■ **Exercise brief**: Within the listing below, the lines to output run from the one containing "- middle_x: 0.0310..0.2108" through the one containing "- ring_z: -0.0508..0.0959"; copy them exactly and nothing else.

■ **Data block**:
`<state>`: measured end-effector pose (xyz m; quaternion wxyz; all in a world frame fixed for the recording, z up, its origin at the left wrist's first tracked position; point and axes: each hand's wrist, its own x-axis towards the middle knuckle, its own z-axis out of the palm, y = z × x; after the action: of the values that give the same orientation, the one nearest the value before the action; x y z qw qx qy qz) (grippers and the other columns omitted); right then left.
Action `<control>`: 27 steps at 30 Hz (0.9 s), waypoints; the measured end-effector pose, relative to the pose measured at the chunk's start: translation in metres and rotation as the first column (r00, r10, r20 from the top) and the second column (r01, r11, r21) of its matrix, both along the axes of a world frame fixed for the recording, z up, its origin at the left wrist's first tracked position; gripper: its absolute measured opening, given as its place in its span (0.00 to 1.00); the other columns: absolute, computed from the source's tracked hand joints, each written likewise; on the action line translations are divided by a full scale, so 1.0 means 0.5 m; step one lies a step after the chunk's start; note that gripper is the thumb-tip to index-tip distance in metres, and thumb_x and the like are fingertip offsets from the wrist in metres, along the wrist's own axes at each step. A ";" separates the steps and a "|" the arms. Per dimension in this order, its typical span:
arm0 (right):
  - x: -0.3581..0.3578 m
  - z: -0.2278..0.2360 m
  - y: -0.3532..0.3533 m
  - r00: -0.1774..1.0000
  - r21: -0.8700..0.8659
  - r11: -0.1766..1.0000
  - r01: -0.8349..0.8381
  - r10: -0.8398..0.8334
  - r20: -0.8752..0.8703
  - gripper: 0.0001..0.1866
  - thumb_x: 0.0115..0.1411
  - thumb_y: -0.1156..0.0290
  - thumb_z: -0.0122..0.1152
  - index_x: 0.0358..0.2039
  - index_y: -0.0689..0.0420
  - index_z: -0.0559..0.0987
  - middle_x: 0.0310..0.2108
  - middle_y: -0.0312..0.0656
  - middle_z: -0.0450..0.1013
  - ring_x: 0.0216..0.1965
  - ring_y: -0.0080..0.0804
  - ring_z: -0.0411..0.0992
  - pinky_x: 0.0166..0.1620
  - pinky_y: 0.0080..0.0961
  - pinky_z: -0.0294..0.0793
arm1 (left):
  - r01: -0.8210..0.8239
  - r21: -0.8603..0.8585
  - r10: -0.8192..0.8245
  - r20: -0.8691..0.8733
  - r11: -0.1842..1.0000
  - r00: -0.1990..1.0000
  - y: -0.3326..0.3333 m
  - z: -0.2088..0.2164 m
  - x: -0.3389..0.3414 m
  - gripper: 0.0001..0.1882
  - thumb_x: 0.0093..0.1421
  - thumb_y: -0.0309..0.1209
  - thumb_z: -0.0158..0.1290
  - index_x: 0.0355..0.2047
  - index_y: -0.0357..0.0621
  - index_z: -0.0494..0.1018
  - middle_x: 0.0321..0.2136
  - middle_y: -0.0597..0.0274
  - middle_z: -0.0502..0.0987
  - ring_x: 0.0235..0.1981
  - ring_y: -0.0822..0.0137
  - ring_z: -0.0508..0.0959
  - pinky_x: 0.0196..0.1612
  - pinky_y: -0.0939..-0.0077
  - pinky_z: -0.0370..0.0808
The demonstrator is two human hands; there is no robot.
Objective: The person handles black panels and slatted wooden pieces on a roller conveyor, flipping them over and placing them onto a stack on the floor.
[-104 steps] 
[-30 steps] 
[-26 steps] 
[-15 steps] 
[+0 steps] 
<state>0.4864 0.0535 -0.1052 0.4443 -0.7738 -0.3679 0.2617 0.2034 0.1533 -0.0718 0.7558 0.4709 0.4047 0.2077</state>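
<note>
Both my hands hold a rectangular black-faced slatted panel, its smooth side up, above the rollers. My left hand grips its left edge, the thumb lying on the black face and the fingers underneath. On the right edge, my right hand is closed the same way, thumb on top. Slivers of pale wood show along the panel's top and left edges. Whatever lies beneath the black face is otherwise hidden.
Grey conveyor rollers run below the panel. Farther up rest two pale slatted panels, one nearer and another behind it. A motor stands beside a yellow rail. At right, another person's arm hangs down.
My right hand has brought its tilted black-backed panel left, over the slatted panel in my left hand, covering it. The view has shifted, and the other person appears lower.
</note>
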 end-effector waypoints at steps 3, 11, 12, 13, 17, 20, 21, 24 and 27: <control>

■ **Exercise output**:
  - middle_x: 0.0310..0.2108
  - middle_y: -0.0312..0.0656
  - middle_z: -0.0450..0.1013
  - ring_x: 0.0216..0.1965
  - ring_y: -0.0080..0.0804
  - ring_z: -0.0411..0.0992
  - pinky_x: 0.0166..0.1620
  - pinky_y: 0.0080..0.0961
  - pinky_z: -0.0294..0.0793
arm1 (left):
  - r01: -0.8210..0.8239
  - r21: -0.8603..0.8585
  - r10: -0.8192..0.8245
  - r20: -0.8691..0.8733
  - r11: -0.1842..1.0000
  - r00: -0.1990..1.0000
  - y: -0.3326..0.3333 m
  - z: -0.2088..0.2164 m
  - x: -0.3389..0.3414 m
  - gripper: 0.0001..0.1882
  - thumb_x: 0.0093..0.1421
  - thumb_y: -0.0309..0.1209
  - thumb_z: -0.0158..0.1290
  - index_x: 0.0355..0.2047
  - index_y: -0.0357..0.0621
  - index_z: -0.0494..0.1018
  - middle_x: 0.0321..0.2136
  - middle_y: -0.0597..0.0274
  - middle_z: -0.0502..0.0987
  - ring_x: 0.0235..0.1981
  - ring_y: -0.0822..0.0137
  - ring_z: -0.0508..0.0959

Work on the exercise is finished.